The laundry list ends with a requirement for the MBTA to conduct a feasibility study for manual in-person parking payment, to report by December 1 of last year.

There’s enough money here, between the direct MBTA appropriation and the earmarks, to fully implement Regional Rail on the two lines the MBTA board approved 14 months ago, without additional federal support, if the T develops osme competence at cost control, and to make a major dent at the station and track improvements required (but not the electrification infrastructure itself) for the Worcester, Franklin, Fitchburg, and Haverhill Lines. Obviously it would be better if this was legislated as a coherent program of rail transformation and not dozens of individual ships-in-the-night earmarks, and some of the funding levels are clearly an accident of the way the bill was pulled together at the last minute.

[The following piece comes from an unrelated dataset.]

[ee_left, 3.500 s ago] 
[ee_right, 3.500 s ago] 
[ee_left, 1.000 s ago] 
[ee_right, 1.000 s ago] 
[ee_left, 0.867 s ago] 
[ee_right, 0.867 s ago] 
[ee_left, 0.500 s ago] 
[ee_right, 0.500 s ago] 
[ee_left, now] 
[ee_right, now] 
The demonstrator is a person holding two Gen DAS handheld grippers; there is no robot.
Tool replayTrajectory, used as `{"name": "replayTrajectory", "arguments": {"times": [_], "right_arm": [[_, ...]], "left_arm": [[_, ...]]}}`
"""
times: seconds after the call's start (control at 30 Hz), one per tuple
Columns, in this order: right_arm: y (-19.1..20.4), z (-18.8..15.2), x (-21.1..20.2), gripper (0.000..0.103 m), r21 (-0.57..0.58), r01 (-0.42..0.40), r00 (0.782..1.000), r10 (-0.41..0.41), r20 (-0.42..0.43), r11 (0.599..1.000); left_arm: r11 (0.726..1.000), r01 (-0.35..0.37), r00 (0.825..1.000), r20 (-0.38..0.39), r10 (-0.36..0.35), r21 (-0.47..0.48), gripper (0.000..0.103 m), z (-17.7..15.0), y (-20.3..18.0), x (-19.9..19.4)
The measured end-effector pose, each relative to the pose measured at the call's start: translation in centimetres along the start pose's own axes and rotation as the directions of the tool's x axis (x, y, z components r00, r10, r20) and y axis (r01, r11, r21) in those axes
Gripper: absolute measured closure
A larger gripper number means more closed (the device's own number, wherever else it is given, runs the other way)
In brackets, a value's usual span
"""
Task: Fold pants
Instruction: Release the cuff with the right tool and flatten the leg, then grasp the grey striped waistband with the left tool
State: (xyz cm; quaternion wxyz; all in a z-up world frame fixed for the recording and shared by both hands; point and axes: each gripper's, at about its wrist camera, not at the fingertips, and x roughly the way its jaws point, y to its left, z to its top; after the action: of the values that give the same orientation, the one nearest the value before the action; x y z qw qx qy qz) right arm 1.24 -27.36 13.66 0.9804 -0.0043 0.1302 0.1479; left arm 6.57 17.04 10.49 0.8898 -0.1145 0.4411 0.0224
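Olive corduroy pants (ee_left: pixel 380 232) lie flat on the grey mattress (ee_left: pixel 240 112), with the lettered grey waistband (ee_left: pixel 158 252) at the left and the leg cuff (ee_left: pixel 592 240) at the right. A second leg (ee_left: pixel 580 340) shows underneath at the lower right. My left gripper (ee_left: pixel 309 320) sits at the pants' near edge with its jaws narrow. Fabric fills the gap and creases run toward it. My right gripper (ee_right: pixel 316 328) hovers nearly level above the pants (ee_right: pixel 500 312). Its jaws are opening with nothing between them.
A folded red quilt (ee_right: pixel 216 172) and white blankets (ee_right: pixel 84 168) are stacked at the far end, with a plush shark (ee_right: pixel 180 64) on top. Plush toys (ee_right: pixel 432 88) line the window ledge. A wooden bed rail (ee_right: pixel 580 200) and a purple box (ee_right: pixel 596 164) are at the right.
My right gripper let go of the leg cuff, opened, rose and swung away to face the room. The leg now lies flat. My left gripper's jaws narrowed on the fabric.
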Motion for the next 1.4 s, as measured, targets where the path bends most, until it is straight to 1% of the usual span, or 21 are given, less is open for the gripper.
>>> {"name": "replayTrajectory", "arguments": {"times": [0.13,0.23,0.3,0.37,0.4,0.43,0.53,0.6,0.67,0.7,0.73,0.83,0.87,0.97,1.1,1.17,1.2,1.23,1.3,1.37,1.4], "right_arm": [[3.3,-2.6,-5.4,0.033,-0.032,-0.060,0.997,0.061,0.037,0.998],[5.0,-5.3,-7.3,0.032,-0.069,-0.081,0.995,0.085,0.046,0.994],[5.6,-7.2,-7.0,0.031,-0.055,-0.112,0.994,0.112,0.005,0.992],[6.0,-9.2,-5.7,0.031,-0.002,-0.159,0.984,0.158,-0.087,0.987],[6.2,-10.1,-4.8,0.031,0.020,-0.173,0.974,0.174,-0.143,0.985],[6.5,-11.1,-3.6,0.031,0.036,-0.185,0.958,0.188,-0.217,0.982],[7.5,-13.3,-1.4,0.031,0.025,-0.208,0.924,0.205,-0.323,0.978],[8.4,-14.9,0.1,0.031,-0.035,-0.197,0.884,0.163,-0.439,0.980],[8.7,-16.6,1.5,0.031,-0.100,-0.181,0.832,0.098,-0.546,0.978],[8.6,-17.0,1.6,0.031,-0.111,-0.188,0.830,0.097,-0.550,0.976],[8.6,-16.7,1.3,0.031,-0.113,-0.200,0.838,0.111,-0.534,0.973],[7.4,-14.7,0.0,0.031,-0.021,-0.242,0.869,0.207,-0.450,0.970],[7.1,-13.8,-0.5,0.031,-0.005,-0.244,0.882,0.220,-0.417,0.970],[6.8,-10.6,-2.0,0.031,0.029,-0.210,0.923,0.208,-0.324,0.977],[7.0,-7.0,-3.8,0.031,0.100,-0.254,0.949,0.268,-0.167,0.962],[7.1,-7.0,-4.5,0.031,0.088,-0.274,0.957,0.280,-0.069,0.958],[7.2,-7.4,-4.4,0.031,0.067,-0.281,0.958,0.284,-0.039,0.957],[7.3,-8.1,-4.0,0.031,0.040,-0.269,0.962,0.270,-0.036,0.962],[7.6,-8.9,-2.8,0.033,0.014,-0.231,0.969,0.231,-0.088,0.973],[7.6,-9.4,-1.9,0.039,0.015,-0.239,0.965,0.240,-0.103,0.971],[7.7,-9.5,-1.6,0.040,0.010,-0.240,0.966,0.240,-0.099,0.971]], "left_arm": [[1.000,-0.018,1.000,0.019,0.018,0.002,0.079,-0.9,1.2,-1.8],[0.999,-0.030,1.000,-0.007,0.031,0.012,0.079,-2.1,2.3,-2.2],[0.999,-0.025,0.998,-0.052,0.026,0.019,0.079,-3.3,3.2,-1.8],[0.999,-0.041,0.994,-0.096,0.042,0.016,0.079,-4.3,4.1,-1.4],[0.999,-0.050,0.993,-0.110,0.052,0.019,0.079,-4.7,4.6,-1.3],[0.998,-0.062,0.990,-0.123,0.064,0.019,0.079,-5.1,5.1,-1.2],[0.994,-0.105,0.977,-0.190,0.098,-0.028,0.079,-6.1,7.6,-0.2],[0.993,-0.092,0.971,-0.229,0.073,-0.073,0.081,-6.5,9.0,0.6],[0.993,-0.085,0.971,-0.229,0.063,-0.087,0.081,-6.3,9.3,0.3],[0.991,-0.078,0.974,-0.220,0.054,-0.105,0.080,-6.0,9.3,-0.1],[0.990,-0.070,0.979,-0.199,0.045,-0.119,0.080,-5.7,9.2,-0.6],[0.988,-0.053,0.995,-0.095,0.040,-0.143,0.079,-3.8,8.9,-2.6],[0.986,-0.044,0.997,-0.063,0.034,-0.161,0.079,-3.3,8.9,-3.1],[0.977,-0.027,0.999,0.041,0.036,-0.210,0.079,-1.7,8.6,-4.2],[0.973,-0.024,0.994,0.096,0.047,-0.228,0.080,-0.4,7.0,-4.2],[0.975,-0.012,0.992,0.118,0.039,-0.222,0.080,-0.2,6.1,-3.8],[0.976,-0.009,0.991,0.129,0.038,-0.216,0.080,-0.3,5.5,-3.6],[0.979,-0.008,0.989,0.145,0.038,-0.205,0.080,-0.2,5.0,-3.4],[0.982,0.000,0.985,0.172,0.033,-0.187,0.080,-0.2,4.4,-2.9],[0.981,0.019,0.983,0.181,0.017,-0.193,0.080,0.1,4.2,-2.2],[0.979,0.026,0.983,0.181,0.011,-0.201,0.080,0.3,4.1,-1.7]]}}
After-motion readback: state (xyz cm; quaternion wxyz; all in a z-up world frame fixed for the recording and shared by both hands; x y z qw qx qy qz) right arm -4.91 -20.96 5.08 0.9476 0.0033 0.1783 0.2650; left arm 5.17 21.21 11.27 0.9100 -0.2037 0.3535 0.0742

That said, I would strongly advocate that the governor not veto the seemingly redundant appropriations, because it will probably take the full amount in order to actually achieve any of the benefits.

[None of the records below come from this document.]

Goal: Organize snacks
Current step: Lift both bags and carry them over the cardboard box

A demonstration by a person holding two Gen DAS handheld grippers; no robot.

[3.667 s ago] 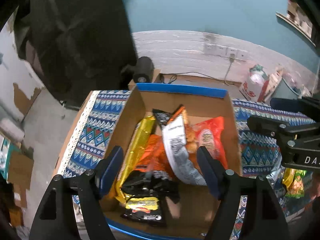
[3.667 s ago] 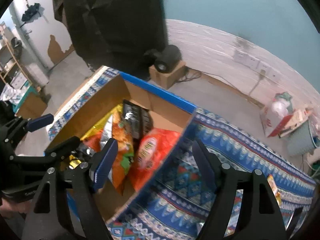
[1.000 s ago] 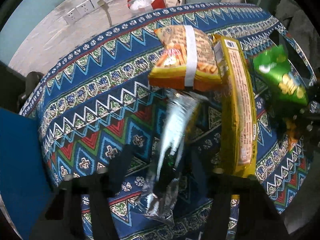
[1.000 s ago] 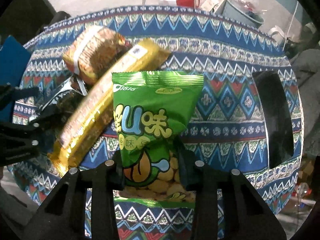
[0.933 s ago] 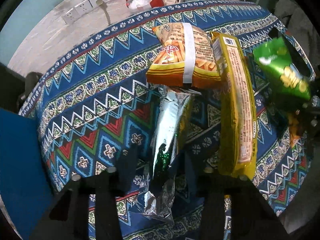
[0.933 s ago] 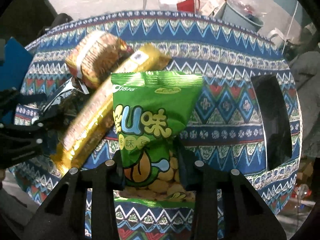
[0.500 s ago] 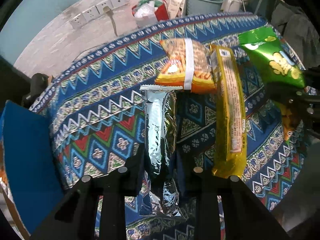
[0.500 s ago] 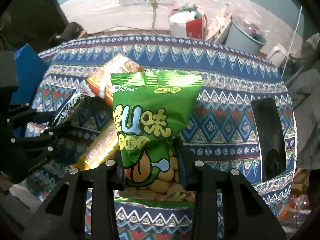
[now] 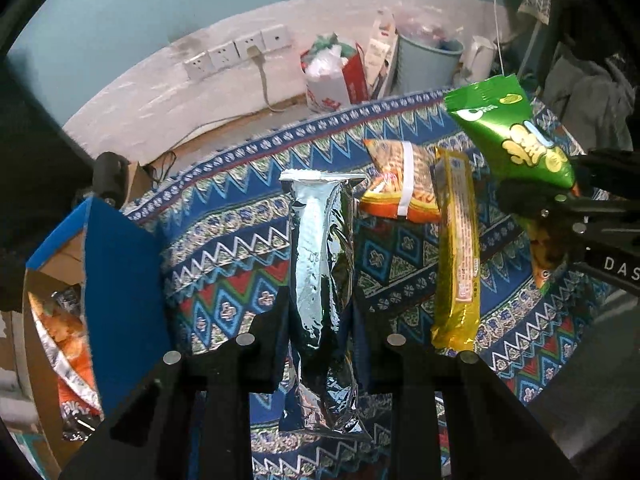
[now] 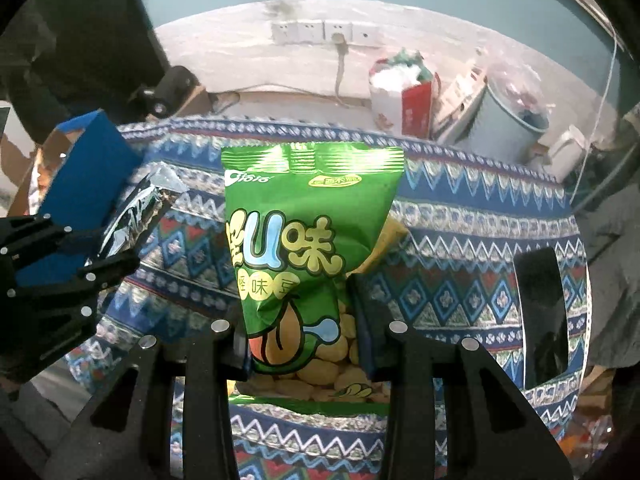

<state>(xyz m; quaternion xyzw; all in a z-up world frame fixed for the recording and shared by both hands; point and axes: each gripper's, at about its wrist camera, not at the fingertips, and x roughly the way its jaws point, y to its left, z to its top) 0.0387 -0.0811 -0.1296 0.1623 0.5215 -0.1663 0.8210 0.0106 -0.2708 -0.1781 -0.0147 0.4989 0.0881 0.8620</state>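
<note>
Over patterned woven cloth (image 9: pixel 240 248), left tongs (image 9: pixel 320 320) clamp crinkly silver packet (image 9: pixel 320 248), right tongs (image 10: pixel 300 344) glossy green bag (image 10: pixel 296 240).

A patterned blue cloth (image 9: pixel 240 248) is covering the work surface. Behind it, a row of white wall sockets (image 10: pixel 325 32) is sitting on the pale wall, a cable (image 10: pixel 339 70) hanging from one. A white-and-red bag (image 10: pixel 404 98) and a pale blue bin (image 10: pixel 508 120) are standing on the floor, near each other.
</note>
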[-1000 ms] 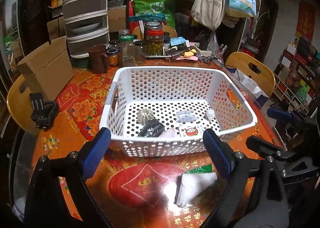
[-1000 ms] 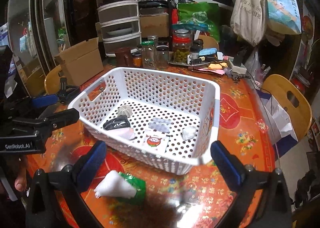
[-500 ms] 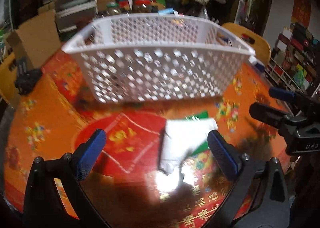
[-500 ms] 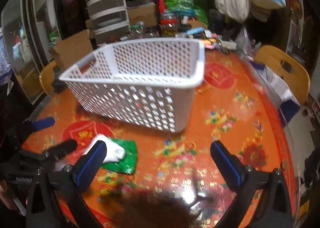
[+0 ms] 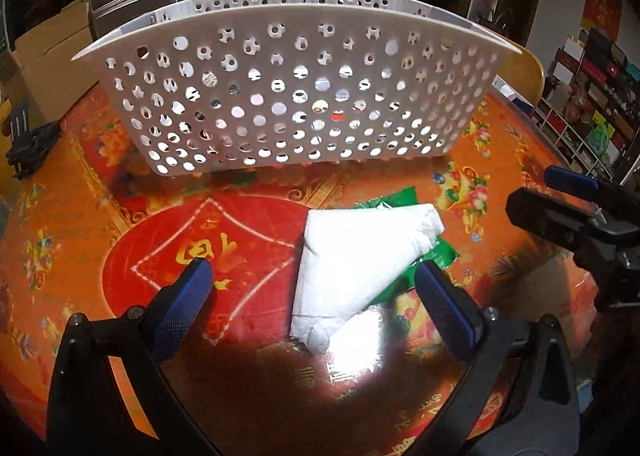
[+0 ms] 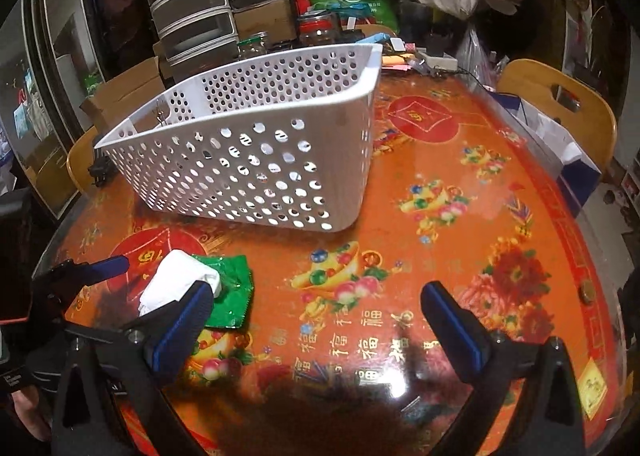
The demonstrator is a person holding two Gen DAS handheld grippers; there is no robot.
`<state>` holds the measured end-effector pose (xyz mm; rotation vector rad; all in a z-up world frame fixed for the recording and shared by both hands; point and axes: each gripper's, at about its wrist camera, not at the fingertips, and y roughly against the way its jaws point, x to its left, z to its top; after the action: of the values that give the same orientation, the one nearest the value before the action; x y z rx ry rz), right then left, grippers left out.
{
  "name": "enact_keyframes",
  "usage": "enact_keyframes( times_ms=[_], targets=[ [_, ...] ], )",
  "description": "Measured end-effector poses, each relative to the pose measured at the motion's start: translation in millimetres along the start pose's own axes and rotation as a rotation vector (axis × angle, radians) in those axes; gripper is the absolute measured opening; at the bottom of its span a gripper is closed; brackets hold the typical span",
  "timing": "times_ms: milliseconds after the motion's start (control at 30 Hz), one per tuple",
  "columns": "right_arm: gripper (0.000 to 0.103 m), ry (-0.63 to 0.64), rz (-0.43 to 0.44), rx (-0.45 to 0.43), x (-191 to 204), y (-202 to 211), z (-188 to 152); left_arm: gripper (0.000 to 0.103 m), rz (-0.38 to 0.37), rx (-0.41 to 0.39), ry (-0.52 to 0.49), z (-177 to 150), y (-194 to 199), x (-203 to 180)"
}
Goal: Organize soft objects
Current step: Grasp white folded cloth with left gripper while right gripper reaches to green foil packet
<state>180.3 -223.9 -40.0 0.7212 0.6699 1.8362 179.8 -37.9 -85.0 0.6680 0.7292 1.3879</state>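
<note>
Left wrist view: my left gripper (image 5: 312, 288) is low over the desk (image 5: 80, 216), jaws wide apart, nothing between the pads touching. The folded white tissue (image 5: 352, 256) lies flat on the desk between my fingers, closer to the right-hand pad. It sits on top of a green foil packet (image 5: 434, 252), which pokes out along its far and right edges. Behind both, the white perforated basket (image 5: 296, 96) stands on the desk, near wall facing me; small items show through the holes but I can't tell what. Over on the right, my right gripper (image 5: 576, 212) hangs above the desk, well apart from the tissue.

Right wrist view: right gripper (image 6: 316, 320), jaws spread wide too, only bare orange desk (image 6: 440, 196) w/ flower print between them. Tissue (image 6: 180, 280) and green packet (image 6: 232, 296) lie just beside my left-hand finger, outside the gap. Left gripper (image 6: 88, 272) reaches in at the tissue from the left edge. Basket (image 6: 256, 160) sits behind them, apart from the packet.
</note>
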Motion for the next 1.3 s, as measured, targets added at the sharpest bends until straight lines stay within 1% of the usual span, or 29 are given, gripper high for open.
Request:
enact_keyframes(
  times_ms=[67,133,167,233,267,333,400,433,533,667,967,1033,1133,1300],
  targets=[
    [0.103,0.001,0.001,0.002,0.6,-2.1,-0.1,0.094,-0.003,0.001,-0.004,2.6,-3.0,-0.4],
    [0.103,0.005,-0.002,0.004,2.0,-4.0,-0.2,0.080,-0.006,0.005,-0.003,1.6,-6.1,-1.5],
    [0.103,0.007,-0.003,0.005,3.2,-4.8,-0.7,0.076,-0.013,0.007,-0.001,1.3,-7.1,-1.7],
    [0.103,0.010,-0.003,0.009,5.4,-6.6,-1.5,0.063,-0.031,0.005,0.003,0.0,-7.1,-2.5],
    [0.103,0.011,-0.003,0.010,6.0,-7.5,-1.2,0.059,-0.035,0.002,0.005,-1.0,-7.0,-2.7],
    [0.103,0.008,-0.003,0.012,6.1,-8.9,-1.6,0.041,-0.050,-0.006,0.008,-3.9,-4.9,-2.5],
    [0.103,0.006,-0.001,0.014,6.5,-10.0,-1.6,0.037,-0.061,-0.011,0.012,-5.4,-4.0,-2.2],
    [0.103,0.006,-0.002,0.014,6.9,-10.6,-1.7,0.033,-0.057,-0.019,0.013,-6.3,-2.5,-2.1],
    [0.103,0.004,0.003,0.020,9.4,-13.4,-2.4,0.030,-0.044,-0.047,0.014,-7.5,5.5,1.2],
    [0.103,0.012,0.020,0.038,21.6,-21.5,-5.7,0.030,-0.020,-0.065,0.032,-6.8,17.8,18.5],
    [0.103,0.081,0.047,0.087,66.1,-48.1,-6.5,0.030,0.013,-0.064,0.138,-9.5,22.3,72.3],
    [0.103,0.095,0.038,0.109,76.4,-56.0,-7.0,0.030,0.015,-0.059,0.162,-11.9,21.1,82.3],
    [0.103,0.103,0.008,0.143,87.1,-67.4,-6.9,0.030,0.016,-0.052,0.171,-15.9,18.1,88.7],
    [0.103,0.143,-0.050,0.148,103.9,-77.1,-8.1,0.030,0.020,-0.054,0.188,-18.0,17.8,97.3]
  ],
)
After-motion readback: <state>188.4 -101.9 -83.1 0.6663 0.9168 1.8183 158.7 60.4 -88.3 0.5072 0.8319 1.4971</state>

The outside sections in the bill include:

  • the language about “job order contracts” that was in both bills in the summer
  • the TNC fee language noted above, with a segregated fund designated the “Transit Authority Fund” to receive part of the revenue, and a further appropriation of that segregated fund to be split equally between the MBTA and the RTAs
  • a requirement for vehicles involved in a crash to move off the travel lane, and a liability exemption for law-enforcement agencies and towing contractors if they have an immobilized vehicle moved out of the path of travel for safety reasons
  • MassDOT is not required to conduct an engineering study when establishing work-zone speed limits
  • MBTA fare evasion decriminalized; fines reduced; non-police fare enforcement
  • Privacy of data collected for MBTA fare collection; warrent required for law-enforcement acccess
  • No right of adverse posession in land held by the MBTA
  • Revenue received from the Transportation and Climate Initiative shall be deposited in the Commonwealth Transportation Fund and subject to future appropriation by the legislature
  • Fast-charging electric vehicle tariffs to be filed by investor-owned electric utilities
  • Low-income fare program to be implemented by the MBTA in cooperation with EOHHS; report on implementation costs to be filed with the legislature by October 15; EOHHS to assist RTAs in implementation of low-income fares or fare-free programs if that would be cheaper than means testing
  • “Special commission on roadway and congestion pricing” established, to report by the end of the calendar year

That’s a lot of legislating! Now we just have to wait another week to see how much His Excellency the Governor decides to veto. (Since the MassDOT board meets on Monday, the 11th, I expect to find out sooner, perhaps as early as tomorrow morning.)